Mercoledì 24 Aprile 2024

Nonostante il premier

SIAMO dunque ancora qui, ancora alle prese con l’affilato interrogativo che sin dall’inizio tormenta questa sgradevole e lunghissima campagna referendaria: si voterà su Matteo Renzi o sulla riforma della Costituzione? Se si vota su di lui, Matteo Renzi è spacciato. Degli oltre 11 milioni di consensi ottenuti alle mitiche Europee 2014 ne ha già persi per strada all’incirca 3 e la fronda di Bersani, D’Alema e compagni gliene sottrarrà un’altra fetta. Alfano e i centristi più o meno verdiniani valgono quel che valgono. Ma il punto è che al referendum sulle trivelle dello scorso aprile 12,8 milioni di italiani hanno votato contro il governo: si tratta dello stesso fronte mobilitato oggi contro la riforma del Senato. E a quel fronte va aggiunto Silvio Berlusconi, che la volta scorsa si astenne ma in quest’occasione è attivamente in campo dalla parte del No. Se si vota su Matteo Renzi, dunque, Matteo Renzi è spacciato. A quel punto le dimissioni da presidente del Consiglio sarebbero scontate.​

LA LEGISLATURA è nata nelle serre del Quirinale, regnante Giorgio Napolitano, con l’esplicito sigillo della riforma costituzionale: se cade la riforma cade anche chi se n’è fatto interprete. E non c’è da credere che il premier azzoppato si lasci convincere a rimanere al proprio posto. Sergio Mattarella userà ogni arte di cui dispone, invocherà l’interesse nazionale, paventerà l’orrore del vuoto avvertito dai mercati finanziari, il tracollo di qualche banca, l’impennata dello spread e la picchiata della credibilità italiana al tavolo di Bruxelles. Tutto vero, ma non sarà questo a far desistere il premier dall’attuare il proprio proposito dimissionario. Per due ragioni: avendolo più volte annunciato, se si smentisse perderebbe ogni credibilità residua; se rimanesse a capo del governo, per giunta con la prospettiva di dover varare una manovra correttiva in primavera, finirebbe per bruciarsi definitivamente.

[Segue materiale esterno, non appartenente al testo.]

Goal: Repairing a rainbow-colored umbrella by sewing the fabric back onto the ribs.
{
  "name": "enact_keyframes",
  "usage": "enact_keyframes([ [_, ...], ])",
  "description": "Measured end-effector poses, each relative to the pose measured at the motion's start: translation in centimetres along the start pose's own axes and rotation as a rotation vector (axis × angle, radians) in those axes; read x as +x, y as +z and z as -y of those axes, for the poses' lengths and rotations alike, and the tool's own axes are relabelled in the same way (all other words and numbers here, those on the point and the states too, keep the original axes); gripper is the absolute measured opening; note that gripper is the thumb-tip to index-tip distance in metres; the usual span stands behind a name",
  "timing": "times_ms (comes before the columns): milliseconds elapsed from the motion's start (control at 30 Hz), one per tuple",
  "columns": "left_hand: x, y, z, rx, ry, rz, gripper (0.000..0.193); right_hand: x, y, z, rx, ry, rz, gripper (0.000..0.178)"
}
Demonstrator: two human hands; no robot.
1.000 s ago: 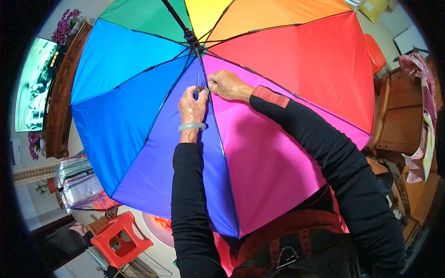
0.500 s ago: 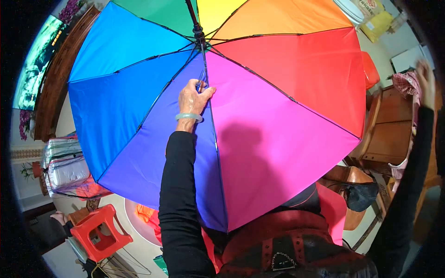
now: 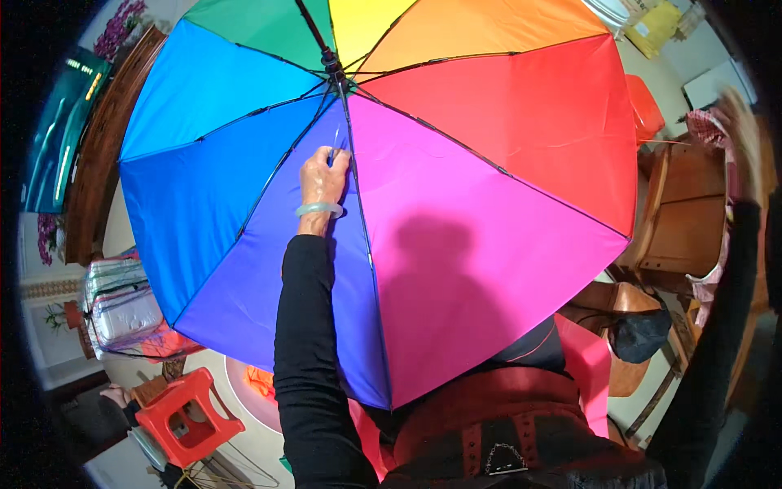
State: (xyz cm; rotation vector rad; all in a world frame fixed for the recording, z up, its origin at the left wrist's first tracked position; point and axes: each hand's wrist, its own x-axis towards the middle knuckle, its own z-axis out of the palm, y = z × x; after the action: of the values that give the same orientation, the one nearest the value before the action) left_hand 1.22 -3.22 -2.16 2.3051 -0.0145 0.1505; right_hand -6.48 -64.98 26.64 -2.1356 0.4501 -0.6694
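Note:
An opened umbrella (image 3: 489,122) with rainbow panels spreads before me, its inner side with the black ribs facing me. My left hand (image 3: 324,177), a pale bangle at its wrist, is closed in a pinch on a thin, pointed, bluish tool (image 3: 336,140) whose exact kind is unclear. It rests over the purple panel, close beside the rib bordering the pink one, below the hub (image 3: 336,72). Far out to the right, my right hand (image 3: 740,143) is raised and smeared by motion; its fingers cannot be read. The black shaft (image 3: 313,28) runs up from the hub.
At left stand a red plastic stool (image 3: 189,420), a wrapped bundle (image 3: 126,306) and a dark wooden cabinet edge (image 3: 102,155) with a screen (image 3: 65,138). On the right are a wooden chair (image 3: 680,212), pinkish cloth (image 3: 707,126) and a brown bag (image 3: 627,301).
The umbrella and my left hand have shifted slightly left in view. The pinch remains, now slightly farther from the rib. My right hand is still raised at the right and more blurred.

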Motion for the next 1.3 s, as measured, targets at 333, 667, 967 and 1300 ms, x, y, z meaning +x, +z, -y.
enact_keyframes([
  [333,-0.1,-0.3,-0.1,-0.027,-0.136,0.010,0.020,-21.2,44.8,6.3,-0.146,-0.628,0.873,0.012],
  [667,-0.1,-0.2,1.8,-0.138,-0.084,0.038,0.014,-25.7,49.9,5.7,-0.227,-0.458,0.870,0.014],
  [967,1.3,-0.3,1.7,0.148,0.163,0.078,0.017,-25.1,52.0,4.9,-0.022,-0.511,0.900,0.014],
  [1300,2.3,-1.5,2.9,0.458,0.536,0.141,0.011,-24.7,50.5,4.5,-0.002,-0.519,0.935,0.015],
])
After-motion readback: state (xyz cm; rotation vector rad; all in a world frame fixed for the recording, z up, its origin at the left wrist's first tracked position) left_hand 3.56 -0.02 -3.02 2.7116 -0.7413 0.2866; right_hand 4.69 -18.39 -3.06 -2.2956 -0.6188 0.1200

ALTRO discorso se a essere votata fosse davvero la riforma costituzionale. Un voto di merito indipendente sia dal nome del premier che se n’è fatto promotore sia dai tanti nomi di leader politici e personaggi pubblici che cavalcano il fronte del No spinti da secondi fini o solo dal sottile, e per molti versi comprensibile, piacere di punire l’arroganza renziana. In tal caso, la vittoria dei Sì sarebbe certa. Sarebbe certa perché è certo che la maggioranza degli elettori è favorevole all’idea di semplificare il processo legislativo eliminando quel bicameralismo paritario che esiste solo in Italia, di restituire allo Stato parte dei poteri dissennatamente devoluti alle regioni dalla riforma del Titolo quinto della Costituzione, di eliminare il Cnel...

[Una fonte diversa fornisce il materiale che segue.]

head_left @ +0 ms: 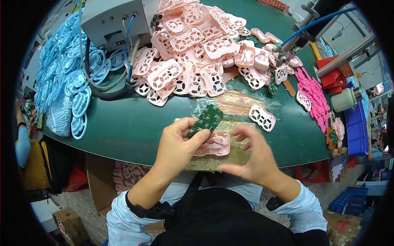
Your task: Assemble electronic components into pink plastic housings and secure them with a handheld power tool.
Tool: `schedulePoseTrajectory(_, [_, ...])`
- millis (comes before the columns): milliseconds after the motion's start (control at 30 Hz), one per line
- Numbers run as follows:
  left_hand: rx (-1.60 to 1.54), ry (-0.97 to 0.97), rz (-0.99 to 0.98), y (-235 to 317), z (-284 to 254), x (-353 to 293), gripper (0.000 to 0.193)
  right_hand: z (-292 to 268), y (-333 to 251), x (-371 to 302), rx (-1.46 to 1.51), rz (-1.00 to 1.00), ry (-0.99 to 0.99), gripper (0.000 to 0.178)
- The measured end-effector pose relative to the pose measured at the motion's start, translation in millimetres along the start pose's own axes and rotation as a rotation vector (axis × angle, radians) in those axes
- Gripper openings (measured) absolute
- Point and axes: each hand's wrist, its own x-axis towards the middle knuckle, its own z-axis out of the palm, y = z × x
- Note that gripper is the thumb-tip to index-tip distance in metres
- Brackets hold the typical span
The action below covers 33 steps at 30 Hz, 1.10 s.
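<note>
Between the thumb and fingers of my left hand is a green circuit board, held tilted above the work spot. Below it, a pink plastic shell lies with its inner side up, and thin wires show inside it. My left fingers cover part of that shell. To the right of the shell, my right hand is raised with thumb and fingers apart, holding nothing; its fingertips are slightly blurred. Under the shell is a mat covered in yellowish tape. A single pink cover with cut-out holes lies beyond my right hand.
A large heap of pink covers fills the far middle of the green table. Light blue plastic parts are piled at left beside a grey machine box. Bright pink pieces, a metal tool arm and a blue bin stand right.
</note>
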Motion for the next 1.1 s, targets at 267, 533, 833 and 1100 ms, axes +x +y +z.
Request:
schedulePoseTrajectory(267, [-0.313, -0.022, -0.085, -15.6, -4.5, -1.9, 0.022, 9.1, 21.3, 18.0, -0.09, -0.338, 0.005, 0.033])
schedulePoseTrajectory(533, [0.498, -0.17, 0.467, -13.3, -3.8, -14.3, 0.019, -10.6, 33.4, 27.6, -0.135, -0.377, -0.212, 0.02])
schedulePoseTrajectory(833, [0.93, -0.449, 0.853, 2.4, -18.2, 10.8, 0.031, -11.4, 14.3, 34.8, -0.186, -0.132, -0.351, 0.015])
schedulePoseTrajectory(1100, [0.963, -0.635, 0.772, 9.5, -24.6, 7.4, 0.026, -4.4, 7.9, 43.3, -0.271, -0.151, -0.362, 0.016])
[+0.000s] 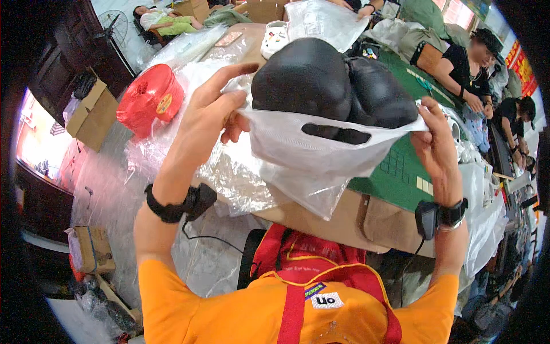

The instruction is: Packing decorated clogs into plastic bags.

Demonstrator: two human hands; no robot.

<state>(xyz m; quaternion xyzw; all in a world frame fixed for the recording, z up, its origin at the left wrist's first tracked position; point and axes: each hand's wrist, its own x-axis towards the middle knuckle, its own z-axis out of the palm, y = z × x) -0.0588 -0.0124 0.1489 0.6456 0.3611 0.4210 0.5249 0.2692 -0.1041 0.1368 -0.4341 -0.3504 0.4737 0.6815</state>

LA RIFORMA è malfatta e piena di contraddizioni. Punta però obiettivi giusti e in parte li coglie. Se non passa, si archivia una volta per tutte il trentennale processo riformatore e si torna d’un balzo al proporzionale, allo strapotere dei partitini, all’ingovernabilità della Prima repubblica. Votarla nonostante Renzi, turandosi il naso, sarebbe una scelta razionale. Una scelta che a oggi parrebbe minoritaria.